The five second rule for food dropped on the floor means something else when you have a dog.
My friends definitely cannot handle their alcohol. Last night they dropped me 3 times carrying me out of the bar
“He’s behind me, isn’t he.”
“Yep.”
“Is he making that stupid face?”
“Yep.”
me: I call shotgun
shotgun: sorry, I can’t come to the phone right now, please speak after the beep
[Lori Loughlin trial]
JUDGE: Does the defence have any witnesses?
LAWYER: We’d like to call Jesse Katsopolis
JUDGE: Isn’t he a fictional character?
LAWYER: Yes, your honor
JUDGE: Is he just gonna act hunky and say, “Have Mercy”?
LAWYER: Yes, your honor
JUDGE: I’ll allow it
It’s easy to watch movies on this plane! Just download our app, set your phone to airplane mode, turn on your wifi, select our wifi, go to our website, enter in the special key, add a photo of your driver’s license, enter your social security number twice, give us your first born.
My son just blurted out “crazy that fish breathe a beverage” and then carried on talking about other stuff but I can’t stop thinking about it.
My sister texted and asked if she and her kids could come over,
and now I’m frantically looking for a new place to live.
“That looks interesting.
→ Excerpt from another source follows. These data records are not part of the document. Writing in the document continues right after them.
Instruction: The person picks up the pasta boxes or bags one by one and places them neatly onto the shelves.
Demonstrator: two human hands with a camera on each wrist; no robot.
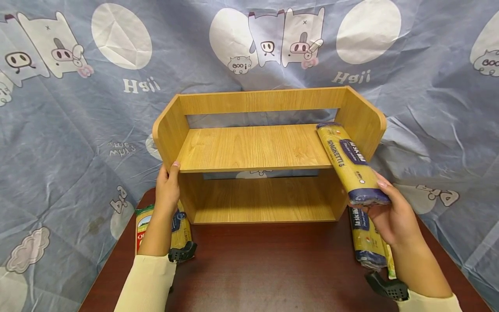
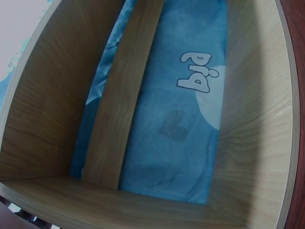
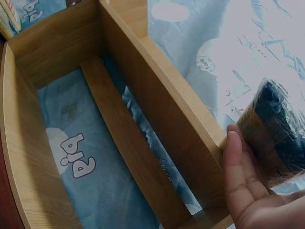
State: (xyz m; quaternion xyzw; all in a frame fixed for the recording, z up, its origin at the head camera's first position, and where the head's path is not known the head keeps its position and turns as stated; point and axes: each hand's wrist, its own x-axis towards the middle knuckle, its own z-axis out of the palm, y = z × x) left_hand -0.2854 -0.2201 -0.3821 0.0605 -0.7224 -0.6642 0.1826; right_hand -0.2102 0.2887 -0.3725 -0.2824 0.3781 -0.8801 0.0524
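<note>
A two-tier wooden shelf (image 1: 249, 147) stands on the dark red table. My right hand (image 1: 393, 212) grips the near end of a yellow spaghetti pack (image 1: 347, 164) with dark blue ends. Its far end lies over the right side of the upper board, while the near end juts past the front edge. In the right wrist view the pack's wrapped end (image 3: 281, 129) shows close to the fingers. At the shelf's left side my left hand (image 1: 167, 186) holds the side panel near the upper board's front corner, thumb on the front.
Another spaghetti pack (image 1: 366, 238) lies right of the shelf, partly over a further yellow pack. On the left, a red and green pack (image 1: 143, 221) and a yellow spaghetti pack (image 1: 181, 229) lie partly behind my arm. A printed cloth (image 1: 249, 47) hangs behind.
</note>
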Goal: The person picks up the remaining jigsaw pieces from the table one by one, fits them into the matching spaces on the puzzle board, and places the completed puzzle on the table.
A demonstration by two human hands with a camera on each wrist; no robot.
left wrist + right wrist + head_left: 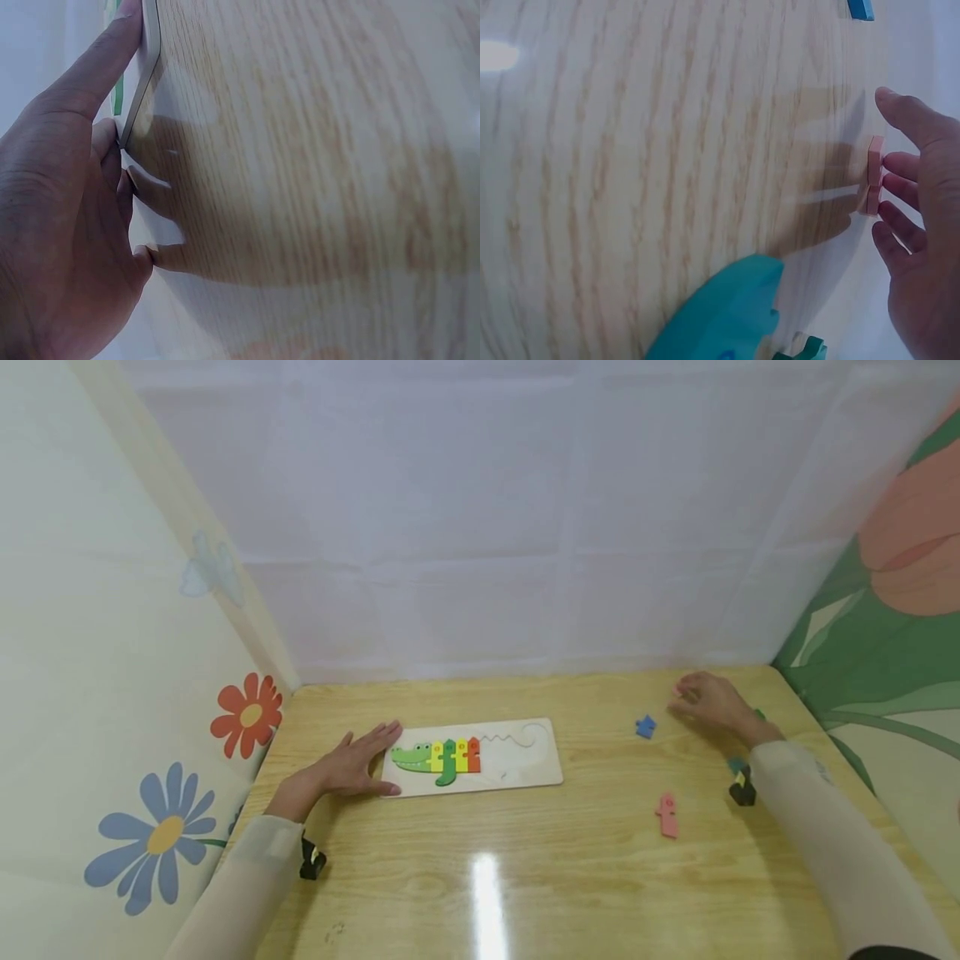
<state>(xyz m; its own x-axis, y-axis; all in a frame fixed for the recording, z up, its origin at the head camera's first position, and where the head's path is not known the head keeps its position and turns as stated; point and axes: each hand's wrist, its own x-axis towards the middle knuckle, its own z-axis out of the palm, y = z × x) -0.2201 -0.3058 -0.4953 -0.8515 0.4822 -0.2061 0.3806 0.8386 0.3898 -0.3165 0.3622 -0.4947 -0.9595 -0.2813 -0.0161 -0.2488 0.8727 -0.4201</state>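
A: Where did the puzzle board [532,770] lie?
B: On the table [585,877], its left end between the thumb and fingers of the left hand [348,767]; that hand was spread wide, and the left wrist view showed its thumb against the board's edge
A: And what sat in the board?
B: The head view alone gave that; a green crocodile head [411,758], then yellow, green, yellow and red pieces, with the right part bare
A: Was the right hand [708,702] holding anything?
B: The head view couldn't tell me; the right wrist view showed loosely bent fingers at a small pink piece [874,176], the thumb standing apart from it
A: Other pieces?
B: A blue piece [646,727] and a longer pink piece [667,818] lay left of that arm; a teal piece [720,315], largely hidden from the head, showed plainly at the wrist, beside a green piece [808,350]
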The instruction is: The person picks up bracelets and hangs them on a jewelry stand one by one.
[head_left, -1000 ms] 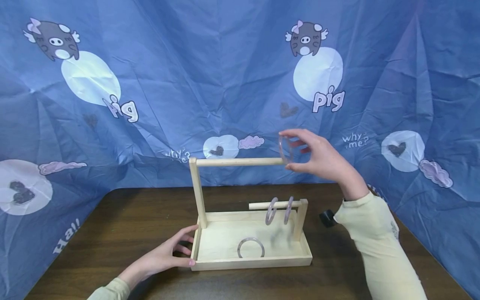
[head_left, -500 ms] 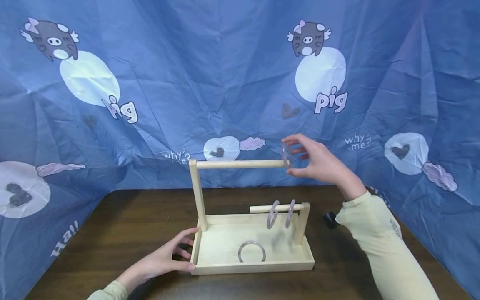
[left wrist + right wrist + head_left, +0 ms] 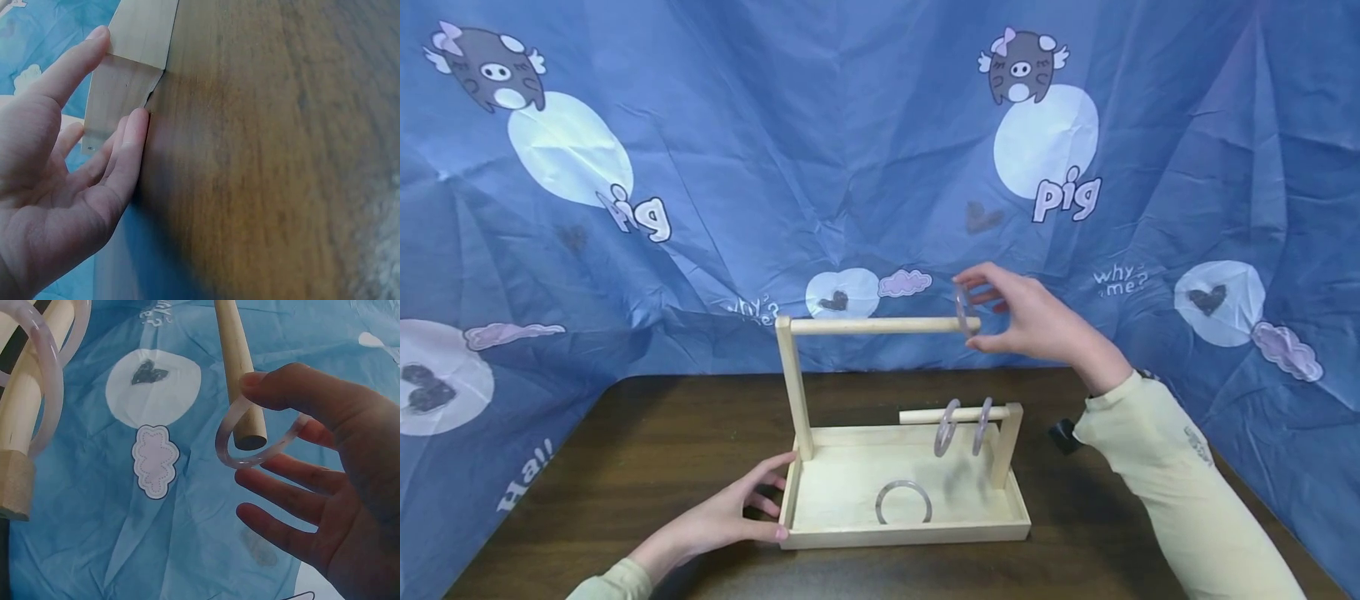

I think I’ll eat it.” – Sharks and Toddlers
My son just said there was too much cheese on his quesadilla. I don’t understand where I went wrong.
I don’t know why they are called smart phones, I dropped mine in the toilet and it didn’t even try to get out.
A big difference between men and women I’ve found is that if a woman says ‘smell this’ it’s likely to smell nice.
Merlot; what Princess Ariel drinks when she’s depressed.
#lunchpun
While doing her history homework, my daughter asked me what I knew about Galileo.
I said, he’s just a poor boy from a poor family.
What kind of rifle do comedians use?
JK47’s.
Shoot me.
Remember that time when you didn’t call, & a giraffe round house kicked your neck, & you fell off a merry-go-round & died?
So sad. Really.
New research in early toy-purchase psychology has found that the majority of parents subconsciously hope their children become xylophonists.
Dr: You understand, after this you can’t father children anymore.
Me: Got it.
[Later]
Wife: Can you just handle the kids for a moment while I-
Me : Nope. You heard the doctor.
“Suicide Squad” looks like a bunch of people Avril Lavigne hangs out with.